# TASK STATEMENT
All of the data, from the first line to the last, should be reproduced without alteration.
*** Begin section ***
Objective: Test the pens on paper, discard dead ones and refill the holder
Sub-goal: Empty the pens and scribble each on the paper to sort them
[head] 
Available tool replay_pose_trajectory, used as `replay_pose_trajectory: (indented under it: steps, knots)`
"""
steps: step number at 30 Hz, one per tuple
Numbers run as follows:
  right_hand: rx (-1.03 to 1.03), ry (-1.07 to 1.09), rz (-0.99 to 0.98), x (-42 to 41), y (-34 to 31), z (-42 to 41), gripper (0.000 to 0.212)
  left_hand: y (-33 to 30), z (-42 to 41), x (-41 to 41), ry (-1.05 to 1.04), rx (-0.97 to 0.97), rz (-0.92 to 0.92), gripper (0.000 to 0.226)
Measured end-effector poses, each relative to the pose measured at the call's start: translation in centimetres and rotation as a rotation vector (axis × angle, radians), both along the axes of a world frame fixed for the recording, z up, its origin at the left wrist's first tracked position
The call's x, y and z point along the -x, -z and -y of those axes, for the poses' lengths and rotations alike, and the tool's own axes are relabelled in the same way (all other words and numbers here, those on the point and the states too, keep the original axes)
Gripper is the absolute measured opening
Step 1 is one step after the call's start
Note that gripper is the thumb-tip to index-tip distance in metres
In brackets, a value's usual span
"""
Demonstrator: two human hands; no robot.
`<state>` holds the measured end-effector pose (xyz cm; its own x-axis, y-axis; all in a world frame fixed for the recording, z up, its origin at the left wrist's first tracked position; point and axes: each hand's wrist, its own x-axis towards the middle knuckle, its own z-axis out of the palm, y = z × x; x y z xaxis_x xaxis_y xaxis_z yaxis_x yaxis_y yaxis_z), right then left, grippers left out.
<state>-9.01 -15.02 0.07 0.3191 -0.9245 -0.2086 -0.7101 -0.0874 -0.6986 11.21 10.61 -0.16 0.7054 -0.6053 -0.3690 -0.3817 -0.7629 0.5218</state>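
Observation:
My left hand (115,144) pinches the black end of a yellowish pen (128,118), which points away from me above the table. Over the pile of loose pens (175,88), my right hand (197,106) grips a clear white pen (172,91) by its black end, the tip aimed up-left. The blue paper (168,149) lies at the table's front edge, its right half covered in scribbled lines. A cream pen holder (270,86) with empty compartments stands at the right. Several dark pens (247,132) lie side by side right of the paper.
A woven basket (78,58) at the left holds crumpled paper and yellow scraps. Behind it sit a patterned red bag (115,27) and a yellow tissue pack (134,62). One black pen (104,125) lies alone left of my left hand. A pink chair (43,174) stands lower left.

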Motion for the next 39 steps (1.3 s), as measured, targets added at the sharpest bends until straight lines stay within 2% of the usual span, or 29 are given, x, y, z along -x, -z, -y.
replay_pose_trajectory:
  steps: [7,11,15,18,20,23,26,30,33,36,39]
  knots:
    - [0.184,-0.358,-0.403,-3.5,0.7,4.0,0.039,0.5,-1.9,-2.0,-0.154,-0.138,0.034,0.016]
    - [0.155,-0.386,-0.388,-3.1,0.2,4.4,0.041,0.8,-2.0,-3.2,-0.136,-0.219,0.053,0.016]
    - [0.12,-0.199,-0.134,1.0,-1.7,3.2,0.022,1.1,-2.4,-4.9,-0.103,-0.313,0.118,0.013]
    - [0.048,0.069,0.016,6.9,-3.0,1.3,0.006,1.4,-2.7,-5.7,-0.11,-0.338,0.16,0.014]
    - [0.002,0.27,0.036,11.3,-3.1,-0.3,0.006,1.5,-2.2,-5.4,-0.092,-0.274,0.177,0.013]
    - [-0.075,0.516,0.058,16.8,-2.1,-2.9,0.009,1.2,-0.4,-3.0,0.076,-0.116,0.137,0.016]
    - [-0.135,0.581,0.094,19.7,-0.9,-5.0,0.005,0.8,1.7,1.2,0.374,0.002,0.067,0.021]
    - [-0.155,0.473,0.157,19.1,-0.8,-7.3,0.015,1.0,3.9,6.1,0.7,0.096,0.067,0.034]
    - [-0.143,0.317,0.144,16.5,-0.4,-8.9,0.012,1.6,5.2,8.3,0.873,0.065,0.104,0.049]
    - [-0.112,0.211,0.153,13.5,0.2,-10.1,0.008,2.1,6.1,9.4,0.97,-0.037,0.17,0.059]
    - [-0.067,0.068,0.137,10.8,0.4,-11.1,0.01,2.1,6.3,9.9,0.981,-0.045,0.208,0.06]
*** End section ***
# FINAL ANSWER
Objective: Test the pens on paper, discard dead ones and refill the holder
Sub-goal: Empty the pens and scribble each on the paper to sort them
[head] 
Available tool replay_pose_trajectory, used as `replay_pose_trajectory: (indented under it: steps, knots)`
"""
steps: step number at 30 Hz, one per tuple
Numbers run as follows:
  right_hand: rx (-1.03 to 1.03), ry (-1.07 to 1.09), rz (-0.99 to 0.98), x (-42 to 41), y (-34 to 31), z (-42 to 41), gripper (0.000 to 0.212)
  left_hand: y (-33 to 30), z (-42 to 41), x (-41 to 41), ry (-1.05 to 1.04), rx (-0.97 to 0.97), rz (-0.92 to 0.92), gripper (0.000 to 0.226)
Measured end-effector poses, each relative to the pose measured at the call's start: translation in centimetres and rotation as a rotation vector (axis × angle, radians), both along the axes of a world frame fixed for the recording, z up, its origin at the left wrist's first tracked position
The call's x, y and z point along the -x, -z and -y of those axes, for the poses' lengths and rotations alike, and the tool's own axes are relabelled in the same way (all other words and numbers here, those on the point and the states too, keep the original axes)
Gripper is the absolute measured opening
Step 1 is one step after the call's start
Note that gripper is the thumb-tip to index-tip distance in metres
In brackets, a value's usual span
"""
Demonstrator: two human hands; no robot.
`<state>` holds the measured end-effector pose (xyz cm; its own x-axis, y-axis; all in a world frame fixed for the recording, z up, its origin at the left wrist's first tracked position; point and axes: each hand's wrist, its own x-axis towards the middle knuckle, its own z-axis out of the palm, y = z × x; x y z xaxis_x xaxis_y xaxis_z yaxis_x yaxis_y yaxis_z), right then left, grippers left out.
<state>-9.01 -15.02 0.07 0.3191 -0.9245 -0.2086 -0.7101 -0.0874 -0.6986 11.21 10.61 -0.16 0.7054 -0.6053 -0.3690 -0.3817 -0.7629 0.5218</state>
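Observation:
My left hand (115,144) pinches the black end of a yellowish pen (128,118), which points away from me above the table. Over the pile of loose pens (175,88), my right hand (197,106) grips a clear white pen (172,91) by its black end, the tip aimed up-left. The blue paper (168,149) lies at the table's front edge, its right half covered in scribbled lines. A cream pen holder (270,86) with empty compartments stands at the right. Several dark pens (247,132) lie side by side right of the paper.
A woven basket (78,58) at the left holds crumpled paper and yellow scraps. Behind it sit a patterned red bag (115,27) and a yellow tissue pack (134,62). One black pen (104,125) lies alone left of my left hand. A pink chair (43,174) stands lower left.
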
Motion for the next 39 steps (1.3 s), as measured, targets added at the sharpest bends until straight lines stay within 2% of the usual span, or 29 are given, x, y, z along -x, -z, -y.
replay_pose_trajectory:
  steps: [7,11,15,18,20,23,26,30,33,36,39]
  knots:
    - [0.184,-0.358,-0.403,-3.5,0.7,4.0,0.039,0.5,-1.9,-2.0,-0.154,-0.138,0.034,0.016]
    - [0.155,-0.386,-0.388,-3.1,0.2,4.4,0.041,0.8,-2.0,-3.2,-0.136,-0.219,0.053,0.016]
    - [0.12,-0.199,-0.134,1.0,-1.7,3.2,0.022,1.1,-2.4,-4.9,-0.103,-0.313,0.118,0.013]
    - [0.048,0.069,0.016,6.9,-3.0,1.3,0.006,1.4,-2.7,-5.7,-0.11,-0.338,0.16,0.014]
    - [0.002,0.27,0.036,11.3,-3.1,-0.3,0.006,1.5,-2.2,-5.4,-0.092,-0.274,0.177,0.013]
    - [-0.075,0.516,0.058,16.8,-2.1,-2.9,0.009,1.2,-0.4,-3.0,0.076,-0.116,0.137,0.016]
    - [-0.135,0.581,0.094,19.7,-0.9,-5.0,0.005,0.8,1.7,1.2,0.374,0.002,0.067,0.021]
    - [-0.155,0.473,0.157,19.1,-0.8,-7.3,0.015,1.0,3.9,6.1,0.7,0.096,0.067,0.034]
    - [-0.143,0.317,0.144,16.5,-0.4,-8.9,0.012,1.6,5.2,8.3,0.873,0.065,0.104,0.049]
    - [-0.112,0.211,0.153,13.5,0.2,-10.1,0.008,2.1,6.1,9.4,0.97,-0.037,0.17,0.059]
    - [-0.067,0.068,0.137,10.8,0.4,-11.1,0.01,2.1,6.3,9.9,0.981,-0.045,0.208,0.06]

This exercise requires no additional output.